AWS DevOps Interview Questions

Are you preparing for an AWS DevOps Interview? This curated list of AWS DevOps Interview Questions covers technical expertise and analytical thinking skills.

1. What is AWS DevOps?

AWS DevOps integrates AWS cloud services with DevOps practices to automate and optimize software delivery.
It uses tools like AWS CodePipeline (CI/CD), CloudFormation (IaC), CloudWatch (monitoring), and ECS/EKS (containers) for scalable, reliable deployments.
Focus areas: infrastructure automation, security (IAM/KMS), cost optimization, and collaboration across development/operations teams.

2. AWS DevOps Interview Topics

  • Core: CI/CD pipelines (CodeBuild/CodeDeploy), IaC (CloudFormation/Terraform), configuration management (Ansible).
  • Services: EC2, S3, Lambda, VPC, CloudWatch/X-Ray.
  • Security: IAM roles, encryption (KMS), compliance (GDPR).
  • Advanced: Serverless architectures, container orchestration (ECS, Kubernetes), disaster recovery.
  • Scenarios: Troubleshooting deployment failures, optimizing CloudFormation templates, and reducing latency.
  • Tools: Jenkins, Docker, Prometheus, Git.
  • Concepts: Blue/green deployments, autoscaling, cost optimization (Cost Explorer)
AWS DevOps Interview Questions

1. How do you uncommit the changes that have already been pushed to GitHub?

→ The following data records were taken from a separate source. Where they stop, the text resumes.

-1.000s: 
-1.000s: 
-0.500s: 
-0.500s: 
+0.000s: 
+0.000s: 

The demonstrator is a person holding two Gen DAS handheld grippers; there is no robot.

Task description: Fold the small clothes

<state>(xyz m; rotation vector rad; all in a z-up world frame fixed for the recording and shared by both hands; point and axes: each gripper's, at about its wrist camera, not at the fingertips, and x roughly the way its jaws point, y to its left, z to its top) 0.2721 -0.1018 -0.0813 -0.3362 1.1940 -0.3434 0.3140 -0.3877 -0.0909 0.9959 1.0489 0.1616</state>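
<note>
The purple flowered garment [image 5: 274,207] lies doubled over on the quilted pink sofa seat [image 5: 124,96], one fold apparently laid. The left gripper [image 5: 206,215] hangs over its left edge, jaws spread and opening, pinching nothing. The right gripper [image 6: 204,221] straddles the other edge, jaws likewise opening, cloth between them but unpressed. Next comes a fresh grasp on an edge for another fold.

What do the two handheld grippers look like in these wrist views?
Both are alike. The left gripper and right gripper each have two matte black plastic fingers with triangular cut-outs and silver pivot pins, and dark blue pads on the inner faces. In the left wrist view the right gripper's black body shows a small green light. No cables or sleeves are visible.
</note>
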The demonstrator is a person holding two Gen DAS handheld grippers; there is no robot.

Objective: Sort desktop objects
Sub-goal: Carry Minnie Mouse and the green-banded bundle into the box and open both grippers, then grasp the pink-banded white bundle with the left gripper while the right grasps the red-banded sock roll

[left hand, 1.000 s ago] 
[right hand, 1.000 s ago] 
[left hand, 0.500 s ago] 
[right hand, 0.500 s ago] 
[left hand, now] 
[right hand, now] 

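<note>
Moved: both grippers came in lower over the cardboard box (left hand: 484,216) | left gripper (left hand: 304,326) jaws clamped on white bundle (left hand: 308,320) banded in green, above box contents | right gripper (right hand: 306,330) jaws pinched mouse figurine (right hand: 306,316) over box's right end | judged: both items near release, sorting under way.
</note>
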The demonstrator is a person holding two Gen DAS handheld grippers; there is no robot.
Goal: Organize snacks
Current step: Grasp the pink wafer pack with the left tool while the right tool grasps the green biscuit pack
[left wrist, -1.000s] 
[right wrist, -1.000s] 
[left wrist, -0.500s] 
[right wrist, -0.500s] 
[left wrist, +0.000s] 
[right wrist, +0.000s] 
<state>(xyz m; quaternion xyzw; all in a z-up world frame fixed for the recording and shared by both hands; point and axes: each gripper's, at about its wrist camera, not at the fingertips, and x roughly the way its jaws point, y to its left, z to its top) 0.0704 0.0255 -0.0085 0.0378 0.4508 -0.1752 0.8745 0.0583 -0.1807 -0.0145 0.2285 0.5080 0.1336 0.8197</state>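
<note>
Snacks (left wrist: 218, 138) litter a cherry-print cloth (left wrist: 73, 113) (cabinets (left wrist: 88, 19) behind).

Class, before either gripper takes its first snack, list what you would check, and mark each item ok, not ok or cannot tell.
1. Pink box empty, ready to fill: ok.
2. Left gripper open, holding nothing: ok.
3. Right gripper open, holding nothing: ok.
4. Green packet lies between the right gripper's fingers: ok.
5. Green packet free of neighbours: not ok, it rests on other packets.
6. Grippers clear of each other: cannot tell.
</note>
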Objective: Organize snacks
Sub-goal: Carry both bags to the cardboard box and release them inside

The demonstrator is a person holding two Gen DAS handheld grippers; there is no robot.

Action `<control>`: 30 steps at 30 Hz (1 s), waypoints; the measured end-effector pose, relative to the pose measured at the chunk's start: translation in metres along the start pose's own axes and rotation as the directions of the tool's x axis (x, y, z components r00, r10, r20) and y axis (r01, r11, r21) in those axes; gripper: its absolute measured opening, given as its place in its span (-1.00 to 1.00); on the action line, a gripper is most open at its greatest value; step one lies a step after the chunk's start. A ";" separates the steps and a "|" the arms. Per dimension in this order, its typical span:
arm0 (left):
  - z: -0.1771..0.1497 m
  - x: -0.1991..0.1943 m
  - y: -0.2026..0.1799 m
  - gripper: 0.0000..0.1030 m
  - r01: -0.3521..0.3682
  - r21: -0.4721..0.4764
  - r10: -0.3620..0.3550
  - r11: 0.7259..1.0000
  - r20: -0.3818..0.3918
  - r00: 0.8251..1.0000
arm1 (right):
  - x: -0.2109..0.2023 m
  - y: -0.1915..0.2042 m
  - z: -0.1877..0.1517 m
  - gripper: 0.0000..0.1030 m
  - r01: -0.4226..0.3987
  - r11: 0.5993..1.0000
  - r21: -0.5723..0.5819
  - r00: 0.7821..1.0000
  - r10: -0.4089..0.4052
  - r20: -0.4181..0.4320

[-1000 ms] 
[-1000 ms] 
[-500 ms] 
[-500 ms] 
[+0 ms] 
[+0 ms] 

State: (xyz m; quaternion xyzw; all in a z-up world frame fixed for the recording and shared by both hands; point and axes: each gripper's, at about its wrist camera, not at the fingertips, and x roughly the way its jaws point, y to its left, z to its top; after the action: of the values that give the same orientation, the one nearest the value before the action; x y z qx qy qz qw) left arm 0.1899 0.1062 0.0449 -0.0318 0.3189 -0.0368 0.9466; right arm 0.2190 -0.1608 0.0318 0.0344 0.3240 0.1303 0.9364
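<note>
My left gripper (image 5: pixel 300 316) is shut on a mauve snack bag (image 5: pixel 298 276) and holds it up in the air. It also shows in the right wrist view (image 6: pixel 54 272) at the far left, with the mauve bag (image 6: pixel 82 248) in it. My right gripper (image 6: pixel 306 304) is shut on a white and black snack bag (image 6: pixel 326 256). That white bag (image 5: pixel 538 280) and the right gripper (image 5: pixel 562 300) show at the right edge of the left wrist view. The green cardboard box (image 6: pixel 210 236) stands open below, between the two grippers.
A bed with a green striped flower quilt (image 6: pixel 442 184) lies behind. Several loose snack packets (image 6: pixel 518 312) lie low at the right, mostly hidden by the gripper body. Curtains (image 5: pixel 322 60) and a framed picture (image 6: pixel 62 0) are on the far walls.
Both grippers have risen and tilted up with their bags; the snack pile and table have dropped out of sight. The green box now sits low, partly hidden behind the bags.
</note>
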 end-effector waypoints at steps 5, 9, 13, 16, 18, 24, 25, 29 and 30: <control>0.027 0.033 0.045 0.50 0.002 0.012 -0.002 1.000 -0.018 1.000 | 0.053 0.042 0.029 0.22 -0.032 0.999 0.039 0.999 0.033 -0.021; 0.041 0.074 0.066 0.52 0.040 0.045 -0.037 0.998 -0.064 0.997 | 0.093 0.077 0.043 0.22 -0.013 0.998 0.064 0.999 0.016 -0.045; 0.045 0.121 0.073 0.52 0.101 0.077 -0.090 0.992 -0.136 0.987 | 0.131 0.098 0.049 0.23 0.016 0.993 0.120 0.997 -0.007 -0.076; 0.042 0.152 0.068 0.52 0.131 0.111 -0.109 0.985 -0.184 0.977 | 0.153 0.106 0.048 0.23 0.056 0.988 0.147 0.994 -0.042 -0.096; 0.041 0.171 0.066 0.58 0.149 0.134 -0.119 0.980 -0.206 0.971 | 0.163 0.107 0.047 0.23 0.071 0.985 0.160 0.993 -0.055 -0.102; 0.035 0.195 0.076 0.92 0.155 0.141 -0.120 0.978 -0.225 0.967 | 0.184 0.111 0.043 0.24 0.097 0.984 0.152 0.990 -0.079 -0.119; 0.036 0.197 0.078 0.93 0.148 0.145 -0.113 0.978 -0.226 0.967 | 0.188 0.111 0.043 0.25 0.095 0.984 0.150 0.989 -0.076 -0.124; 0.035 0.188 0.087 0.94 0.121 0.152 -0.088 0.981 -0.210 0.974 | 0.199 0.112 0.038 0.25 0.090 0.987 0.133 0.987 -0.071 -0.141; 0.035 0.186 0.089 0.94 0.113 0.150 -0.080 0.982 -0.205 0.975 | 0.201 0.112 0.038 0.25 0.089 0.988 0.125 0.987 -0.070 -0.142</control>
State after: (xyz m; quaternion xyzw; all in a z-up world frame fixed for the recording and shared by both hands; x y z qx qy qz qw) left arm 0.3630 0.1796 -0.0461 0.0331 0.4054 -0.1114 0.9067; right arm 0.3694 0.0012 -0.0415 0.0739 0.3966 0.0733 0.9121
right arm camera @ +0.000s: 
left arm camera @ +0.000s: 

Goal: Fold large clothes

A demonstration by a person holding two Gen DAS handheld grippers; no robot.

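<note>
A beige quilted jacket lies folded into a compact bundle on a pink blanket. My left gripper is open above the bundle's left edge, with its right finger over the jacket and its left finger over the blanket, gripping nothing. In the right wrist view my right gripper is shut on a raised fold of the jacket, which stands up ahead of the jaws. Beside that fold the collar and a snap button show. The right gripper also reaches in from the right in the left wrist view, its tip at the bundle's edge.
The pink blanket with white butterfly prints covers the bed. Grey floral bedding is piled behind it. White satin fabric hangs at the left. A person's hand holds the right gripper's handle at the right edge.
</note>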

To undo committed changes already pushed to GitHub, use git revert to create a new commit, reversing the unwanted changes.

git revert HEAD
git push origin main

This preserves history and avoids disrupting collaborators. If you must erase the commit, use git reset to remove it locally, then force-push (git push -f). However, force-pushing can disrupt others’ work. Use cautiously and communicate with your team. Always prefer git revert shared branches to maintain traceability.

2. If there is suddenly a file in git, how do you get it back?

If a file is deleted but not yet committed, restore it with:

git checkout -- filename

If the deletion was committed, retrieve it from a previous commit. Find the commit hash via git log, then:

git checkout <commit-hash> -- filename

For example, to restore config.yml From the last commit:

git checkout HEAD^ -- config.yml

3. Can you increase the size of the root volume without shutting down the instance?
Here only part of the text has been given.